Write down exactly the lines of the records below, beginning with the first and ending with the line that includes "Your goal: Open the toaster".

§ §

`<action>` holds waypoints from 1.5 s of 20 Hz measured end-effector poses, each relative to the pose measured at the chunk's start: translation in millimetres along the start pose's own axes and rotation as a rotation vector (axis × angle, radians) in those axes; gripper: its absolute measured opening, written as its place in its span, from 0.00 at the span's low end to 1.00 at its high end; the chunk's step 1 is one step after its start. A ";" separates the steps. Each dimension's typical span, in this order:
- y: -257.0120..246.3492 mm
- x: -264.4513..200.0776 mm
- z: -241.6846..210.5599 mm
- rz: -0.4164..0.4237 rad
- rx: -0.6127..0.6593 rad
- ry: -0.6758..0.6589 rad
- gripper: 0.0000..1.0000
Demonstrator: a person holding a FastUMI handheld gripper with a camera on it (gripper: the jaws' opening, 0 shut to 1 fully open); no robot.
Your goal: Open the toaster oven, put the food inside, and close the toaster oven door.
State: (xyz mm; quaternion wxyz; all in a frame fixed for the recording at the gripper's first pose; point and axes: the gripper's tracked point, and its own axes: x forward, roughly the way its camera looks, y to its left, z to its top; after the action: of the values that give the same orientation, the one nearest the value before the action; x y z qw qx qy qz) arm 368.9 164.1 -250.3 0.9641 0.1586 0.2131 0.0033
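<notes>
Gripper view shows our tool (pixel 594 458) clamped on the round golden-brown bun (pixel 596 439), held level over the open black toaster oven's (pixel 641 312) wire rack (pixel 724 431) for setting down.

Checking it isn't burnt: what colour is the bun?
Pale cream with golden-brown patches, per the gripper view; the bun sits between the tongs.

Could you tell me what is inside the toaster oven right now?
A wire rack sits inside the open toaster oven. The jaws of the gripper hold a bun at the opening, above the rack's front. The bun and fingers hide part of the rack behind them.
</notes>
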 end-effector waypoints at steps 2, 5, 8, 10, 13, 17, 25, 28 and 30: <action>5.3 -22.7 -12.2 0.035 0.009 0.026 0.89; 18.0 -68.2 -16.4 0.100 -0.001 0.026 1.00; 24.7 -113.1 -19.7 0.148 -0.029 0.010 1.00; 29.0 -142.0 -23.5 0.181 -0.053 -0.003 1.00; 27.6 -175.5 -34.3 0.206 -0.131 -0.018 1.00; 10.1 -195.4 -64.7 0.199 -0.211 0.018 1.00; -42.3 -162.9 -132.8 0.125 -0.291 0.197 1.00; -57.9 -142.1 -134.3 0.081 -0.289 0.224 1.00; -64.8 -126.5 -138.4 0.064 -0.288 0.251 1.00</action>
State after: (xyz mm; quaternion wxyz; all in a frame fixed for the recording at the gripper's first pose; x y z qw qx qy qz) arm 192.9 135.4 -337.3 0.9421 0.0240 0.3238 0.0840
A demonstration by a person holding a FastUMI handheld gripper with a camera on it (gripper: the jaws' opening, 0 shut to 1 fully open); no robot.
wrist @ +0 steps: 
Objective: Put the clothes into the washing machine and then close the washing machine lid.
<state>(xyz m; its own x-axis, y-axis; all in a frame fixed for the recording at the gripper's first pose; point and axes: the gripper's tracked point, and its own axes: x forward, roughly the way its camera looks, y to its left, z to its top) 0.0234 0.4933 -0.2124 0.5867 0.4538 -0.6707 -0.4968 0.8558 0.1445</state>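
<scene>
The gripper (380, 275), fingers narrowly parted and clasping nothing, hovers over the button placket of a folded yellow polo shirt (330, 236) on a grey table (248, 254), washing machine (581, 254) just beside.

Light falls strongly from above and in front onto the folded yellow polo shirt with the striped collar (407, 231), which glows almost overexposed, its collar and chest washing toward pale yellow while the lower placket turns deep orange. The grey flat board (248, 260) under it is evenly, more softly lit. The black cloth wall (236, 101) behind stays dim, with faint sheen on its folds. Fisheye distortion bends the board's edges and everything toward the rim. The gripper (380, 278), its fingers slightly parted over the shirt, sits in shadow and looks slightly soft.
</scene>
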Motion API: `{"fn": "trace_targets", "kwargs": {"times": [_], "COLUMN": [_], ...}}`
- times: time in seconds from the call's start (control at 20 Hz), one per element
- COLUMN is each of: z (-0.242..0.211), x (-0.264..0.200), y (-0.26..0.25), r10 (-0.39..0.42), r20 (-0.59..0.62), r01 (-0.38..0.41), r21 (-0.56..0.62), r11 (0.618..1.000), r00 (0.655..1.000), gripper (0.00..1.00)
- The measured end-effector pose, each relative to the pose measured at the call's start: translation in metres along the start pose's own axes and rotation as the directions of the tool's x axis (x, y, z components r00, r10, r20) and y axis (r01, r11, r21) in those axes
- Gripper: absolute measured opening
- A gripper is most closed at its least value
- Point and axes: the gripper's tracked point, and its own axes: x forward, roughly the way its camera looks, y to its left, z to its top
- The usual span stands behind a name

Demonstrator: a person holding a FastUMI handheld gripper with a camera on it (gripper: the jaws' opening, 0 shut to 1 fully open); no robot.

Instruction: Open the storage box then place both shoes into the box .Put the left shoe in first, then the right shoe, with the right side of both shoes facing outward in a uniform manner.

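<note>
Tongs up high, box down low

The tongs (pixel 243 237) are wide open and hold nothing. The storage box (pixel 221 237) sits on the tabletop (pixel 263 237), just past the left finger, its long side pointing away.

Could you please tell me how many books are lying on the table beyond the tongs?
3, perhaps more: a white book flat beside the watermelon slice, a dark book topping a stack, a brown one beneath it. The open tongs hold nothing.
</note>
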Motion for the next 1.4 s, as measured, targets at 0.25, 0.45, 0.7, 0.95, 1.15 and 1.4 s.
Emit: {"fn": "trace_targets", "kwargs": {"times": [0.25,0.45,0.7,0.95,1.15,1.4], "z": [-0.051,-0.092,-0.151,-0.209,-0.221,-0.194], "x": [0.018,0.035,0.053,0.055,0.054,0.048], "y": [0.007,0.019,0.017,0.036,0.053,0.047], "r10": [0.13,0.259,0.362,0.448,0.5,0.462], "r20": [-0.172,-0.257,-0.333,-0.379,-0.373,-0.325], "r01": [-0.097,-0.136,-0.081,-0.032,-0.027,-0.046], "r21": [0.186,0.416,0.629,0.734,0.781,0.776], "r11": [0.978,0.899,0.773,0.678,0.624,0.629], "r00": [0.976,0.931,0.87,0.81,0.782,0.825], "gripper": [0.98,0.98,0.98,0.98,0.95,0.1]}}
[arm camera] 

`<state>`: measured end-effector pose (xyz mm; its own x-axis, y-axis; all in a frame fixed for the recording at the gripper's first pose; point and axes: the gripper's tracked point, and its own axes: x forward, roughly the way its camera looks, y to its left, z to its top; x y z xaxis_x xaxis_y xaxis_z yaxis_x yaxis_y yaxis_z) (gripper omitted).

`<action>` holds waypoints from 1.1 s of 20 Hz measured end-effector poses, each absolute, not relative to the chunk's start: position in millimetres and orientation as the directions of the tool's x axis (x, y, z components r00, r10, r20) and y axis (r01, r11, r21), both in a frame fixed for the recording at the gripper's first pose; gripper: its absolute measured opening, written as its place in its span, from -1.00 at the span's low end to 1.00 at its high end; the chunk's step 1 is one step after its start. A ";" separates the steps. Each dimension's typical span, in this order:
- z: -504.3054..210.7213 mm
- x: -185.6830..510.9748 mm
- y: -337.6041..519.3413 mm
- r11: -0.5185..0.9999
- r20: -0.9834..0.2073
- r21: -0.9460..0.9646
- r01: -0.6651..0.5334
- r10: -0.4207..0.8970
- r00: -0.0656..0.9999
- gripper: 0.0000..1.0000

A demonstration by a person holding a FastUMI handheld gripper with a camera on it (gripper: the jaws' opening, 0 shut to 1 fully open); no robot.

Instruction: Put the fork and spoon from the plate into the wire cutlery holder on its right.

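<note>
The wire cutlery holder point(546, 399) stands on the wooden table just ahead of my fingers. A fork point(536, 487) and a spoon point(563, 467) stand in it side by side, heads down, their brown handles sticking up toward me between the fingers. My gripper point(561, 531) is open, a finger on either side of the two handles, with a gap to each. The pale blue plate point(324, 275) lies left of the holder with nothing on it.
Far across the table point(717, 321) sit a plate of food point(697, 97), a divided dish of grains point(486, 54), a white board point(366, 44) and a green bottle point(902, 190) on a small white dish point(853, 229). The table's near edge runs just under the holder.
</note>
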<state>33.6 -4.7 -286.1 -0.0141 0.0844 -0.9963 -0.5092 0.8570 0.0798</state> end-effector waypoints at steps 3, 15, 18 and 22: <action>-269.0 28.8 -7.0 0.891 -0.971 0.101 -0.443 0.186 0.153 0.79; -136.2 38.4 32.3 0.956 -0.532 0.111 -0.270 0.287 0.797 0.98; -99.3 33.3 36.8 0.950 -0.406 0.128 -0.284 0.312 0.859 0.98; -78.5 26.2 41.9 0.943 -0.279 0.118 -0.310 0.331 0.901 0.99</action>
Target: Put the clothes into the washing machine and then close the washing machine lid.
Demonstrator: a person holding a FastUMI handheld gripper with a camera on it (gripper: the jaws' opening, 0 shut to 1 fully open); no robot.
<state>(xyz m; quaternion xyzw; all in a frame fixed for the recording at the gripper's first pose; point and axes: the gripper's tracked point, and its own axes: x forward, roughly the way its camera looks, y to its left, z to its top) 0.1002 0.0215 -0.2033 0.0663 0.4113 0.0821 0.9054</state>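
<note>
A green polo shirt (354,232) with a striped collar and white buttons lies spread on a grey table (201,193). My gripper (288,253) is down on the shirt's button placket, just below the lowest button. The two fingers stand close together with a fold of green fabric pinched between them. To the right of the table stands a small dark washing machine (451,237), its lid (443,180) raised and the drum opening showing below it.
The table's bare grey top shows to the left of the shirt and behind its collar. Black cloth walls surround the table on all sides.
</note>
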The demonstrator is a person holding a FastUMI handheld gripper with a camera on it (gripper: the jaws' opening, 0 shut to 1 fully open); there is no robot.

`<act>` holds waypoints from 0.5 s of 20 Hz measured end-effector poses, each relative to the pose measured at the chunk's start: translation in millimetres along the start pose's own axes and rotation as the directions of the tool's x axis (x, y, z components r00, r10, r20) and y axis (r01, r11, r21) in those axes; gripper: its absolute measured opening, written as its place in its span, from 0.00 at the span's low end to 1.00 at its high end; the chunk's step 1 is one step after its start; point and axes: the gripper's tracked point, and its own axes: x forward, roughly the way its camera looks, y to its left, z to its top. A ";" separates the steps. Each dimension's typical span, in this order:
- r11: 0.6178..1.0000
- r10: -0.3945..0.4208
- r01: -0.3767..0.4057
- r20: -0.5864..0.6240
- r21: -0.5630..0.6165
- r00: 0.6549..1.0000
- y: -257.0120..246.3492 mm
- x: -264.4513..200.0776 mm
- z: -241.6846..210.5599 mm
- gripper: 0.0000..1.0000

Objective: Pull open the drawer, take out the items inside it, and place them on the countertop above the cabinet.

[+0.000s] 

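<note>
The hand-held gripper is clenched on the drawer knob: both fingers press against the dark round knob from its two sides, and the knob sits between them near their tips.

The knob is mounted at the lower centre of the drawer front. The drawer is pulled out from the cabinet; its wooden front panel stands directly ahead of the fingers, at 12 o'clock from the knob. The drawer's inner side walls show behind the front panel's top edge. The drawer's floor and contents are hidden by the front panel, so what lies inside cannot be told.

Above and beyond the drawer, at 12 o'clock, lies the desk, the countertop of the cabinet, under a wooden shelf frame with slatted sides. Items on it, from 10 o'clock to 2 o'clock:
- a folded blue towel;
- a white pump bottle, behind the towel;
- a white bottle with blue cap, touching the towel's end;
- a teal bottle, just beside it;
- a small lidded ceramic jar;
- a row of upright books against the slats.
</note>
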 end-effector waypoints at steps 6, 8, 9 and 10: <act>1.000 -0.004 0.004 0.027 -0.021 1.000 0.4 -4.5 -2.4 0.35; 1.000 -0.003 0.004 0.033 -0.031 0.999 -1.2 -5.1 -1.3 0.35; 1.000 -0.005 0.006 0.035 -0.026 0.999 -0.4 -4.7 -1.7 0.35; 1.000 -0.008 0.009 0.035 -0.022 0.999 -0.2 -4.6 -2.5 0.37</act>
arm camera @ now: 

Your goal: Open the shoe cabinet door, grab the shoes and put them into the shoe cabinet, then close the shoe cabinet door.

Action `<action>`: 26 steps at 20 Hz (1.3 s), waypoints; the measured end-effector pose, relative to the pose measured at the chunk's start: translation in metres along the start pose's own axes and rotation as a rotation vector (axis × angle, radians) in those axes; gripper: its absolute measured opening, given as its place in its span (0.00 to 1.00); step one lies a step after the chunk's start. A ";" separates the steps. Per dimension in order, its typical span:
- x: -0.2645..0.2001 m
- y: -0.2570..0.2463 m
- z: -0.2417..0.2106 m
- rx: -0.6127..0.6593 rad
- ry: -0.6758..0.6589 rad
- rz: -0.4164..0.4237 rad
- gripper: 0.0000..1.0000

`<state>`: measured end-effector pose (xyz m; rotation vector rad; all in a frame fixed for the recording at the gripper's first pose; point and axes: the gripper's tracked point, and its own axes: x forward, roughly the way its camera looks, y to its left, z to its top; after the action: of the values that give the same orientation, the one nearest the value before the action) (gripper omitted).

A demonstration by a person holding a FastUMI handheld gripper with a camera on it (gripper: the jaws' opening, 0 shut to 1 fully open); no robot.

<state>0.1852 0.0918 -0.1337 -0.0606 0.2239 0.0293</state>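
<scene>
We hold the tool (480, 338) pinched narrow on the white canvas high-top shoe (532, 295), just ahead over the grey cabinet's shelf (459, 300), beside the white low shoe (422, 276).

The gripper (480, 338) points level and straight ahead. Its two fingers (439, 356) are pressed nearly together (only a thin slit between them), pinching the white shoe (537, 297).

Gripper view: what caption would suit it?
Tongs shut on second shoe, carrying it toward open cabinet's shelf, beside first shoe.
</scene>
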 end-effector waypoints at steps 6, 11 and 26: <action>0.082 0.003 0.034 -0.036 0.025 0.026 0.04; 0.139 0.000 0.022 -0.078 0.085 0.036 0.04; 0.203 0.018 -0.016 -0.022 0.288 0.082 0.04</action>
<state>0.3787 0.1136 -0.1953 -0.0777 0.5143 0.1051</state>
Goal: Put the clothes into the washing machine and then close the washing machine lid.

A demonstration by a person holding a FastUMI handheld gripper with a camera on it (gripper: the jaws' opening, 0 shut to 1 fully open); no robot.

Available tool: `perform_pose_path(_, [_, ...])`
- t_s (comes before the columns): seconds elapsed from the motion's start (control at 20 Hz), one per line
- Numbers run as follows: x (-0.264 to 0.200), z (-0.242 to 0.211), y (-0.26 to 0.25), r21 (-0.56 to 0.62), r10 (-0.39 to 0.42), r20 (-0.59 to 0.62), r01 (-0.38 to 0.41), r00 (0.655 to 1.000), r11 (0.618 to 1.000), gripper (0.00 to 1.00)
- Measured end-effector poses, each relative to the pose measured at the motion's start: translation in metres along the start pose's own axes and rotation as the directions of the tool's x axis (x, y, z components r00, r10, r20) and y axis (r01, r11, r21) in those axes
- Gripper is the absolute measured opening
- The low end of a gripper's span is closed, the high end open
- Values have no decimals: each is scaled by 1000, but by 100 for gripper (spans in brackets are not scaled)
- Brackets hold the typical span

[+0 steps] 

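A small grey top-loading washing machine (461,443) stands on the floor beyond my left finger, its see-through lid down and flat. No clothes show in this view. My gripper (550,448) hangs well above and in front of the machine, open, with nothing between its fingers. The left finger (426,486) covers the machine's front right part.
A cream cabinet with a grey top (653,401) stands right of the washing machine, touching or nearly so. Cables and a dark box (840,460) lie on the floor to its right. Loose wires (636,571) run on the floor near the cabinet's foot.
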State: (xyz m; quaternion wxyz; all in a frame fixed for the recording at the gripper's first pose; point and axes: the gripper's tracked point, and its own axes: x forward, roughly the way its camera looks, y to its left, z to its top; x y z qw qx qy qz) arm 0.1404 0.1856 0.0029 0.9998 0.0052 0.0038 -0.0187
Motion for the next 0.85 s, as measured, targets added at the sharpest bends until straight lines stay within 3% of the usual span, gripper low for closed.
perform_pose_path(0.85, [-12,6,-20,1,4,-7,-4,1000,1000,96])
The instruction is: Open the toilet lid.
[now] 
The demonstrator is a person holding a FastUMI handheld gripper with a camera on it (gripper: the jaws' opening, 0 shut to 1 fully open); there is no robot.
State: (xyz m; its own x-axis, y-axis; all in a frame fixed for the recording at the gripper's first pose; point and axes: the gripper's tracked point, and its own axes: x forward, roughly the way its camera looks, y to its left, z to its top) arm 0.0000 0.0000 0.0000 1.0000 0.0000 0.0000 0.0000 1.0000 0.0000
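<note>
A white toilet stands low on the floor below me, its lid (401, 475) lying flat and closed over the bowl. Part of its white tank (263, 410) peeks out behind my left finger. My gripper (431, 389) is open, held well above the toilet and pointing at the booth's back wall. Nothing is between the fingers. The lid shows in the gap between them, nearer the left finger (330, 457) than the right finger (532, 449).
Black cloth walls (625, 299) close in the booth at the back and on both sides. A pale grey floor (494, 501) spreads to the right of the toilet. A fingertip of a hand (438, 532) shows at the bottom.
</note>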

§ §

> [ANSWER AREA]:
`<action>` holds waypoints from 1.5 s of 20 Hz measured end-effector poses, each relative to the pose measured at the chunk's start: translation in millimetres along the start pose's own axes and rotation as a rotation vector (axis × angle, radians) in those axes; gripper: its absolute measured opening, written as its place in its span, from 0.00 at the span's low end to 1.00 at its high end; the chunk's step 1 is one step after its start. A ";" separates the steps. Each dimension's typical span, in this order:
- y: -257.0120..246.3492 mm
- x: -264.4513..200.0776 mm
- z: -241.6846..210.5599 mm
- rz: -0.4164..0.4237 rad
- rx: -0.6127..0.6593 rad
- ry: -0.6758..0.6589 rad
- gripper: 0.0000..1.0000
Demonstrator: a person holding a FastUMI handheld gripper with a camera on it (gripper: the jaws' opening, 0 shut to 1 fully open); no robot.
Your goal: Open the toaster oven, put the food inside, and close the toaster oven door.

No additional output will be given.